Task to carry out =
Output the full set of records exactly.

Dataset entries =
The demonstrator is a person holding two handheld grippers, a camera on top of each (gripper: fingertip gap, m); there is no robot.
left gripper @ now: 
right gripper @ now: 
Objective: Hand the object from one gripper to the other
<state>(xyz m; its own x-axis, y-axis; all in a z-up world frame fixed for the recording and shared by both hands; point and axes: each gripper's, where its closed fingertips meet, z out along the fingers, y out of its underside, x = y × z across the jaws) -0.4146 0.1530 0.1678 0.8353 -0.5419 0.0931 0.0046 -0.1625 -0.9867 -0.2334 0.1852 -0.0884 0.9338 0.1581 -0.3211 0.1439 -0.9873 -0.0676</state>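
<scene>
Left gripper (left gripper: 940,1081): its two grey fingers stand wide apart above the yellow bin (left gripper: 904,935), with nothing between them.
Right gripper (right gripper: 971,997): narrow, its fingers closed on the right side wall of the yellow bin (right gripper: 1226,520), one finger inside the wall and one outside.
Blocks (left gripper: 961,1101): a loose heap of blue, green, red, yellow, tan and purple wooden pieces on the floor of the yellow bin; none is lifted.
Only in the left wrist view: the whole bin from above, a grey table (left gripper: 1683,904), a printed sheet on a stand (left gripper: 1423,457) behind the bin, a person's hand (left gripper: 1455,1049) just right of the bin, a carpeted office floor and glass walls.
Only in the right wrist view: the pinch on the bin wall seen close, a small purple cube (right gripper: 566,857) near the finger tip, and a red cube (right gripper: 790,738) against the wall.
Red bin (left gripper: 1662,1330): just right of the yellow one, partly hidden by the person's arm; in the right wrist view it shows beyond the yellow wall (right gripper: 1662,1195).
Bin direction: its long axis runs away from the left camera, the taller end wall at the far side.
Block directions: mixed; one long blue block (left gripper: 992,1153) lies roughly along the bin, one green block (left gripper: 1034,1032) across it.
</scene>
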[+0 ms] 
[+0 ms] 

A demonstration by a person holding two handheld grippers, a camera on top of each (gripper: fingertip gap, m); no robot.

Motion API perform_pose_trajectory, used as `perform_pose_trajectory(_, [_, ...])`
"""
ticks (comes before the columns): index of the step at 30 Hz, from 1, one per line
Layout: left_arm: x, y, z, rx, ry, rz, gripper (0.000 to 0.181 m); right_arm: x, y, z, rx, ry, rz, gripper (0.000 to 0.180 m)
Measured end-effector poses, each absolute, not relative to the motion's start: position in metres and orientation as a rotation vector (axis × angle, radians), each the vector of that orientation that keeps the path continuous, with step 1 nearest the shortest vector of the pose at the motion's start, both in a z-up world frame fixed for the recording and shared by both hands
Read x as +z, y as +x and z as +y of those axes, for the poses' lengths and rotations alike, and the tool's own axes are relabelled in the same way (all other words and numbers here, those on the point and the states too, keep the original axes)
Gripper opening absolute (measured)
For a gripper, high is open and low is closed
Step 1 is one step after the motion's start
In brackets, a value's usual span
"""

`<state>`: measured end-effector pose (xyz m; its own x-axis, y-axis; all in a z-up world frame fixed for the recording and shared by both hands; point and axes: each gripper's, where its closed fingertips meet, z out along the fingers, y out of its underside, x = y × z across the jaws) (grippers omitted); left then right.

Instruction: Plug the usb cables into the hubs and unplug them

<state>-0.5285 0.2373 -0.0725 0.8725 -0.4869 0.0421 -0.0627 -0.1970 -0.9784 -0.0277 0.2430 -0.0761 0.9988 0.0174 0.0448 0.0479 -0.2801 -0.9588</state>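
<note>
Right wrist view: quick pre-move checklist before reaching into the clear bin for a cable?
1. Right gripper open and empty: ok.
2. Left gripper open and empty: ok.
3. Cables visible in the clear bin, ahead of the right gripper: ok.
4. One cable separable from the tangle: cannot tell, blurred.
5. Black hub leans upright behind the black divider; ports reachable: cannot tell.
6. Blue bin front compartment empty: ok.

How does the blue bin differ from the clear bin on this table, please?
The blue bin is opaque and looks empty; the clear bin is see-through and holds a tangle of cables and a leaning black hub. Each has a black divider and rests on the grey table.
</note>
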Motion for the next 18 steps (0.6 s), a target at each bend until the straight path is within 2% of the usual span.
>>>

Reply =
The demonstrator is a person holding two handheld grippers, a camera on top of each (gripper: fingertip gap, m); there is no robot.
left gripper @ now: 
right gripper @ now: 
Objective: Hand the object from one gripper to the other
<state>(xyz m; its own x-axis, y-axis; all in a z-up world frame fixed for the recording and shared by both hands; point and axes: each gripper's, where its closed fingertips meet, z out along the fingers, y out of its underside, x = y × z across the jaws) -0.4146 0.1530 0.1678 0.8353 -0.5419 0.0931 0.0046 -0.1625 -0.9867 -0.2334 0.1852 -0.0884 0.9338 0.1581 -0.3211 0.1439 -0.9873 -0.0676</state>
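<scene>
Left gripper (left gripper: 940,1081): its two grey fingers stand wide apart above the yellow bin (left gripper: 904,935), with nothing between them.
Right gripper (right gripper: 971,997): narrow, its fingers closed on the right side wall of the yellow bin (right gripper: 1226,520), one finger inside the wall and one outside.
Blocks (left gripper: 961,1101): a loose heap of blue, green, red, yellow, tan and purple wooden pieces on the floor of the yellow bin; none is lifted.
Only in the left wrist view: the whole bin from above, a grey table (left gripper: 1683,904), a printed sheet on a stand (left gripper: 1423,457) behind the bin, a person's hand (left gripper: 1455,1049) just right of the bin, a carpeted office floor and glass walls.
Only in the right wrist view: the pinch on the bin wall seen close, a small purple cube (right gripper: 566,857) near the finger tip, and a red cube (right gripper: 790,738) against the wall.
Red bin (left gripper: 1662,1330): just right of the yellow one, partly hidden by the person's arm; in the right wrist view it shows beyond the yellow wall (right gripper: 1662,1195).
Bin direction: its long axis runs away from the left camera, the taller end wall at the far side.
Block directions: mixed; one long blue block (left gripper: 992,1153) lies roughly along the bin, one green block (left gripper: 1034,1032) across it.
</scene>
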[+0 ms] 
[+0 ms] 

A demonstration by a person holding two handheld grippers, a camera on top of each (gripper: fingertip gap, m); no robot.

Motion API perform_pose_trajectory, used as `perform_pose_trajectory(_, [_, ...])`
"""
ticks (comes before the columns): index of the step at 30 Hz, from 1, one per line
Layout: left_arm: x, y, z, rx, ry, rz, gripper (0.000 to 0.181 m); right_arm: x, y, z, rx, ry, rz, gripper (0.000 to 0.180 m)
Measured end-effector poses, each absolute, not relative to the motion's start: position in metres and orientation as a rotation vector (axis × angle, radians), each the vector of that orientation that keeps the path continuous, with step 1 nearest the shortest vector of the pose at the motion's start, both in a z-up world frame fixed for the recording and shared by both hands
Read x as +z, y as +x and z as +y of those axes, for the poses' lengths and rotations alike, and the tool's own axes are relabelled in the same way (all other words and numbers here, those on the point and the states too, keep the original axes)
Gripper opening absolute (measured)
For a gripper, high is open and low is closed
Step 1 is one step after the motion's start
In brackets, a value's usual span
"""

`<state>`: measured end-effector pose (xyz m; its own x-axis, y-axis; all in a z-up world frame fixed for the recording and shared by both hands; point and axes: each gripper's, where its closed fingertips meet, z out along the fingers, y out of its underside, x = y × z across the jaws) (grippers omitted); left then right.

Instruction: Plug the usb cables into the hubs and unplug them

<state>-0.5285 0.2373 -0.0725 0.8725 -0.4869 0.0421 -0.0627 -0.1970 -0.9784 -0.0277 0.2430 -0.0761 0.9988 0.0174 0.0448 0.0479 -0.2801 -0.9588</state>
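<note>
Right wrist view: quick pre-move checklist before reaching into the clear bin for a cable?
1. Right gripper open and empty: ok.
2. Left gripper open and empty: ok.
3. Cables visible in the clear bin, ahead of the right gripper: ok.
4. One cable separable from the tangle: cannot tell, blurred.
5. Black hub leans upright behind the black divider; ports reachable: cannot tell.
6. Blue bin front compartment empty: ok.

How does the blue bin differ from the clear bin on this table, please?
The blue bin is opaque and looks empty; the clear bin is see-through and holds a tangle of cables and a leaning black hub. Each has a black divider and rests on the grey table.
</note>
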Motion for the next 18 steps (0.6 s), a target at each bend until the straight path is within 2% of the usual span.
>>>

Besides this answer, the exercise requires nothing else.